▶ [Work to be completed]: As the answer, give a copy of each line below that includes the word "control".

▶ [Task inputs]:
= = = =

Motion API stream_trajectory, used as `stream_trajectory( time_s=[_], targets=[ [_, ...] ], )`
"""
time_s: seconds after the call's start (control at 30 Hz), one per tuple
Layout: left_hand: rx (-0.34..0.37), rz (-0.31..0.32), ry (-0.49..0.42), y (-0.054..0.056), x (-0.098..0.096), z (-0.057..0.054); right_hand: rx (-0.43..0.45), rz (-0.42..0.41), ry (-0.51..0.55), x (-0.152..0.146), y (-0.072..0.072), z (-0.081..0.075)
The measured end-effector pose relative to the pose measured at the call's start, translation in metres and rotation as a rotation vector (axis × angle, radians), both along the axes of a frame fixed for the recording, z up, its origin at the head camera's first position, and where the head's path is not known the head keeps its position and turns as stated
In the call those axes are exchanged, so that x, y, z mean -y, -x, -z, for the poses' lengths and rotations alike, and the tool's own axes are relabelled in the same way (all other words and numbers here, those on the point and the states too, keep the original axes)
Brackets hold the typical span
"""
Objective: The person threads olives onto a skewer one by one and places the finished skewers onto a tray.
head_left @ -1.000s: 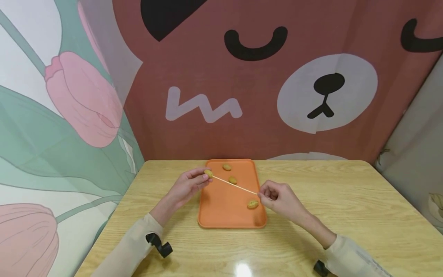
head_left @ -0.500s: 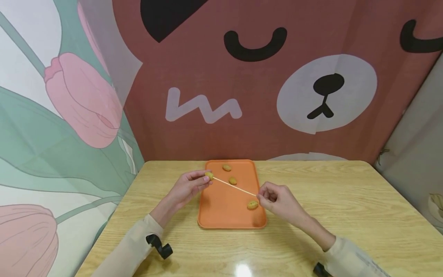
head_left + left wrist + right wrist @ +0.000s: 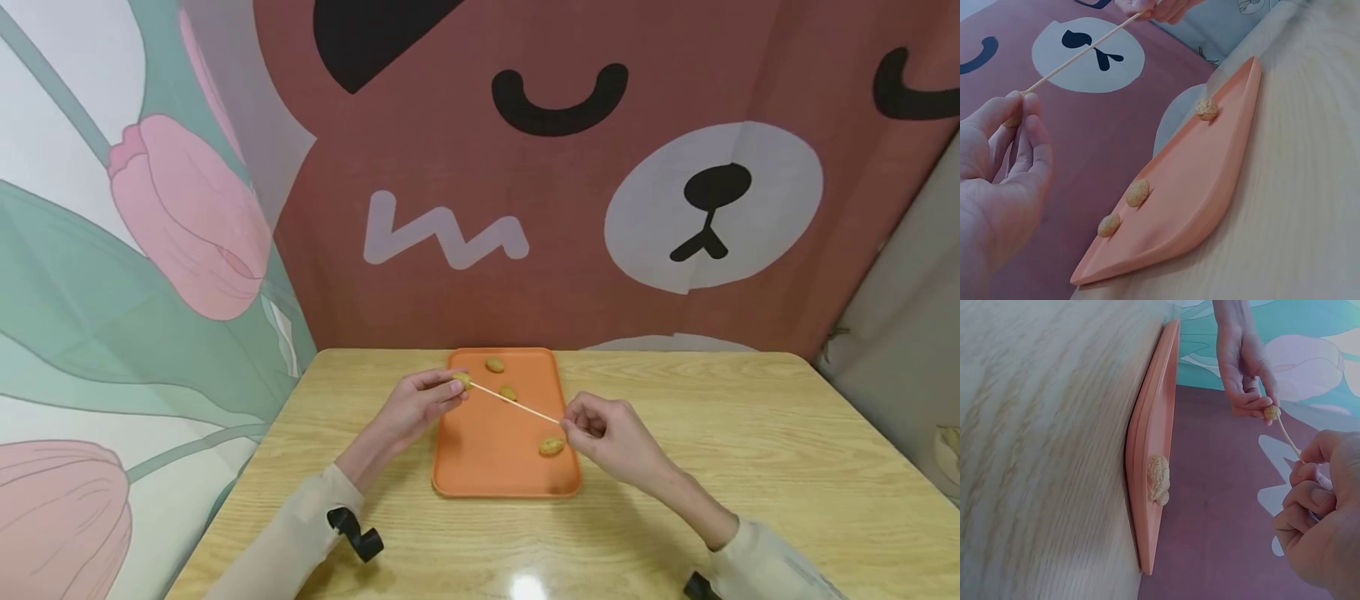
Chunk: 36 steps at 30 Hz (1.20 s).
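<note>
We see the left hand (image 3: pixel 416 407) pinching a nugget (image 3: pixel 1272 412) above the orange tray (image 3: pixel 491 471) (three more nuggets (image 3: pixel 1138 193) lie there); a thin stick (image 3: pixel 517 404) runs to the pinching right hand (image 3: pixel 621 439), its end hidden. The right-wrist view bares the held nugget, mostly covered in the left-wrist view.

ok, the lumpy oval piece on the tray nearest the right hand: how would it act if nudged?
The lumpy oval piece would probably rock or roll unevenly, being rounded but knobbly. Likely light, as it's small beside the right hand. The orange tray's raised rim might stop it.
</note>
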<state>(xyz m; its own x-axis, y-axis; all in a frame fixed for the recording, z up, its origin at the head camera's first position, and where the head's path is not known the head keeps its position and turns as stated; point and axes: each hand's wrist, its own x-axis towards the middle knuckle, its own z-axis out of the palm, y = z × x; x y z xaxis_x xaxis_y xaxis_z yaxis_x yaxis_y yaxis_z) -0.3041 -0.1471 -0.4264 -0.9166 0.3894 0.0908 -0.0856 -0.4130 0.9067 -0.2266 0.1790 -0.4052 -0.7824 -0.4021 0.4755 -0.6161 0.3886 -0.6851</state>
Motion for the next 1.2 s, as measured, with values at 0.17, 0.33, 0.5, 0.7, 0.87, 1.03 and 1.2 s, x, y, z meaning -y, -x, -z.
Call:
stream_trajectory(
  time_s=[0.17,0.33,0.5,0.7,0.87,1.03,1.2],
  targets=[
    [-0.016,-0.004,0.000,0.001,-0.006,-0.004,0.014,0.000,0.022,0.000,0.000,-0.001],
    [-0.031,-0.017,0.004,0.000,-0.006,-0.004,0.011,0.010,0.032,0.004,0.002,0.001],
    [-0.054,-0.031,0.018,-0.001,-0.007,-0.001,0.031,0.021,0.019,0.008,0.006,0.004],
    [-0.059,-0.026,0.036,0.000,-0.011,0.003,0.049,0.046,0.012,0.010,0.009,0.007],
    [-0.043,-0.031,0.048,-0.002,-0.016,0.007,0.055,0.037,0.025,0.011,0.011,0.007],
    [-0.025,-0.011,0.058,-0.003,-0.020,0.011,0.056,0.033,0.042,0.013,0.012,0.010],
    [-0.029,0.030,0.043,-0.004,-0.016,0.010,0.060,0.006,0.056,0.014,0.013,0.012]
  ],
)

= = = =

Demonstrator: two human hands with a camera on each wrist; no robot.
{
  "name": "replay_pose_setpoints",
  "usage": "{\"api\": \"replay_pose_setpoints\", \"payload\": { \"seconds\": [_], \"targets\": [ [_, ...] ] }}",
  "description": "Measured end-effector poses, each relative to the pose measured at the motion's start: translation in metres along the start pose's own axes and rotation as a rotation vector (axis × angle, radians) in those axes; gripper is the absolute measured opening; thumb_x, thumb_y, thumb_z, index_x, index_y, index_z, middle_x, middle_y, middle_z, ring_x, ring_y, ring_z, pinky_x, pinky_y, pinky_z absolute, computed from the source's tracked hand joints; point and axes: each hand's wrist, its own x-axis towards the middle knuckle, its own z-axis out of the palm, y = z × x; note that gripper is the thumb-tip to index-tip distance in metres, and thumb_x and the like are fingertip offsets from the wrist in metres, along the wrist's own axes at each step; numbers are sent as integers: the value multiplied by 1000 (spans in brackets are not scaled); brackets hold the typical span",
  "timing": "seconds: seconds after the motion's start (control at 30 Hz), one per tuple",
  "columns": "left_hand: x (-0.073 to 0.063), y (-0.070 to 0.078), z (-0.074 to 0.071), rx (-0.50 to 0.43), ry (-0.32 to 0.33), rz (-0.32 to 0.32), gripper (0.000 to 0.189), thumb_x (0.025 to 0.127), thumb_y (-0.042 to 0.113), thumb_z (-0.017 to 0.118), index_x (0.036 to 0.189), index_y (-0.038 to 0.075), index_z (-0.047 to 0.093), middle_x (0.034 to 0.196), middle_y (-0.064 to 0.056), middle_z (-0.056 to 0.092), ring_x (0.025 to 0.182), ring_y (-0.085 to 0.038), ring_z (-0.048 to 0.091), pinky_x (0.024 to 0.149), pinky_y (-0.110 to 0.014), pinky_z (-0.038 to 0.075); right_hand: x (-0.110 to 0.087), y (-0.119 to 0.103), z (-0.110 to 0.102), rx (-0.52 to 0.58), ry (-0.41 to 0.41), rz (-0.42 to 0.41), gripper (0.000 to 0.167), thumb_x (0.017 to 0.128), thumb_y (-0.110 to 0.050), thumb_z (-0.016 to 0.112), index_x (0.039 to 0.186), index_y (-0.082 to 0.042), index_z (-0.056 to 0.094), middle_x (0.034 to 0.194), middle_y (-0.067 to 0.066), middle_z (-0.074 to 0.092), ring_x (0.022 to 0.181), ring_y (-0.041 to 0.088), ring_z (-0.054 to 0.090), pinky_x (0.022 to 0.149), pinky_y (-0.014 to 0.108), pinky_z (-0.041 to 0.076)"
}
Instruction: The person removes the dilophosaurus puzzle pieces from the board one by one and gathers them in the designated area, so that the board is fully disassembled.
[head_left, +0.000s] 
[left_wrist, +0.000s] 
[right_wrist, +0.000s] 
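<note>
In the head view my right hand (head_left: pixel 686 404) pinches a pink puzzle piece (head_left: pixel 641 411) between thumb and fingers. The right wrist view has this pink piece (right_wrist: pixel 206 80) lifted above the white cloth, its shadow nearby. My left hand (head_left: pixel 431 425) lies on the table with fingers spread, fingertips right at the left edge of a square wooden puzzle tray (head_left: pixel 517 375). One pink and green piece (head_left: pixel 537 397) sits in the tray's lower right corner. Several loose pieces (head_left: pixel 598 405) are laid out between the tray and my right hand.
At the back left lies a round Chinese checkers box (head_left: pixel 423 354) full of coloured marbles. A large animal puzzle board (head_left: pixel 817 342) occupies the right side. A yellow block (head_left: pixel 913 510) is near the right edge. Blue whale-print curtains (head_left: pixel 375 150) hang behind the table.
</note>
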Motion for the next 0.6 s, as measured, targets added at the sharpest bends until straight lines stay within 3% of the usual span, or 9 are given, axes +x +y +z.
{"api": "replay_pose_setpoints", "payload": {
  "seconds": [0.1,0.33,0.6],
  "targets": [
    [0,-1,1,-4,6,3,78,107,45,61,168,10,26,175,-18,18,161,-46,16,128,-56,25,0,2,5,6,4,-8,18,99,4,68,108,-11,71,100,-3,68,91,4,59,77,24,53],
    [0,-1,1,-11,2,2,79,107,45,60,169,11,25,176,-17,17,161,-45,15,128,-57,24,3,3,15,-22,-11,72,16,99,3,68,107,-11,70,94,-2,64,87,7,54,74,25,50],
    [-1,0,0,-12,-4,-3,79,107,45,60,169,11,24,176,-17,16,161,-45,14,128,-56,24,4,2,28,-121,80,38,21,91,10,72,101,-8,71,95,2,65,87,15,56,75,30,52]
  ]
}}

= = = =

▶ [Answer to this task]:
time_s: seconds after the call's start (control at 30 Hz), one per tuple
  "timing": "seconds: seconds after the motion's start (control at 30 Hz), one per tuple",

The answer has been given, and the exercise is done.